The new Envoy 1.13.1 fixes four security issues:
https://www.envoyproxy.io/docs/envoy/v1.13.1/intro/version_history

It's not yet clear whether they affect the 1.12 release we're running, but seems likely:

CVE-2020-8664:
A vulnerability was found in Envoy, where using SDS with Combined Validation Context Using the same secret (e.g. trusted CA) across many resources together with the combined validation context could lead to the “static” part of the validation context to be not applied, even though it was visible in the active config dump.

CVE-2020-8661:
A vulnerability was found in Envoy version 1.13.0 or earlier may consume excessive amounts of memory when responding internally to pipelined requests.

CVE-2020-8660:
A vulnerability was found in Envoy. where TLS inspector could have been bypassed (not recognized as a TLS client) by a client using only TLS 1.3. Because TLS extensions (SNI, ALPN) were not inspected, those connections might have been matched to a wrong filter chain, possibly bypassing some security restrictions in the process.

CVE-2020-8659:
A vulnerability was found in Envoy version 1.13.0 or earlier may consume excessive amounts of memory when proxying HTTP/1.1 requests or responses with many small (i.e. 1 byte) chunks.

Details

SubjectRepoBranchLines +/-
Bump tls.image_version for envoy update to 1.13.1.operations/deployment-chartsmaster+24 -24
Bump versions for envoy and envoy-tls-local-proxy to 1.13.1.operations/docker-images/production-imagesmaster+12 -0
Customize query in gerrit

Related Objects

Event Timeline

MoritzMuehlenhoff created this task.Mar 4 2020, 8:26 AM
Restricted Application added a subscriber: Aklapper. · View Herald TranscriptMar 4 2020, 8:26 AM
Joe assigned this task to RLazarus.Mar 4 2020, 8:28 AM

yes they do, they also released 1.12.3

I think we can move to 1.13 and slowly rollout the change.

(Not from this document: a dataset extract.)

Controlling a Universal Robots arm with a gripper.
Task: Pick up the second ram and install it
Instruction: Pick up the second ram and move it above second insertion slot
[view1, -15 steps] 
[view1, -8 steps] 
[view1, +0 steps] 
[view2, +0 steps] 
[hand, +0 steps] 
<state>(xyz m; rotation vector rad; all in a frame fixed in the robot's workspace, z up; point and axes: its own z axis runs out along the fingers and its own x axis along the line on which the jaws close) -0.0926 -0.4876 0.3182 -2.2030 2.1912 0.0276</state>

Assigning to our envoy-build expert in residence :P

DannyS712 subscribed.Mar 4 2020, 8:32 AM
RLazarus added a comment.Mar 4 2020, 3:24 PM

I'm pretty sure our envoy-build expert in residence just assigned this to me, but I'm happy to give this a shot anyway.

RLazarus added a comment.Mar 17 2020, 3:30 PM

Belated update: we decided to upgrade to 1.13.1 (not 1.12.3). So far it's deployed to all MW hosts in codfw, plus the MW canaries in eqiad. Monitoring for impact, then we'll proceed to the rest of MW, then Kubernetes hosts.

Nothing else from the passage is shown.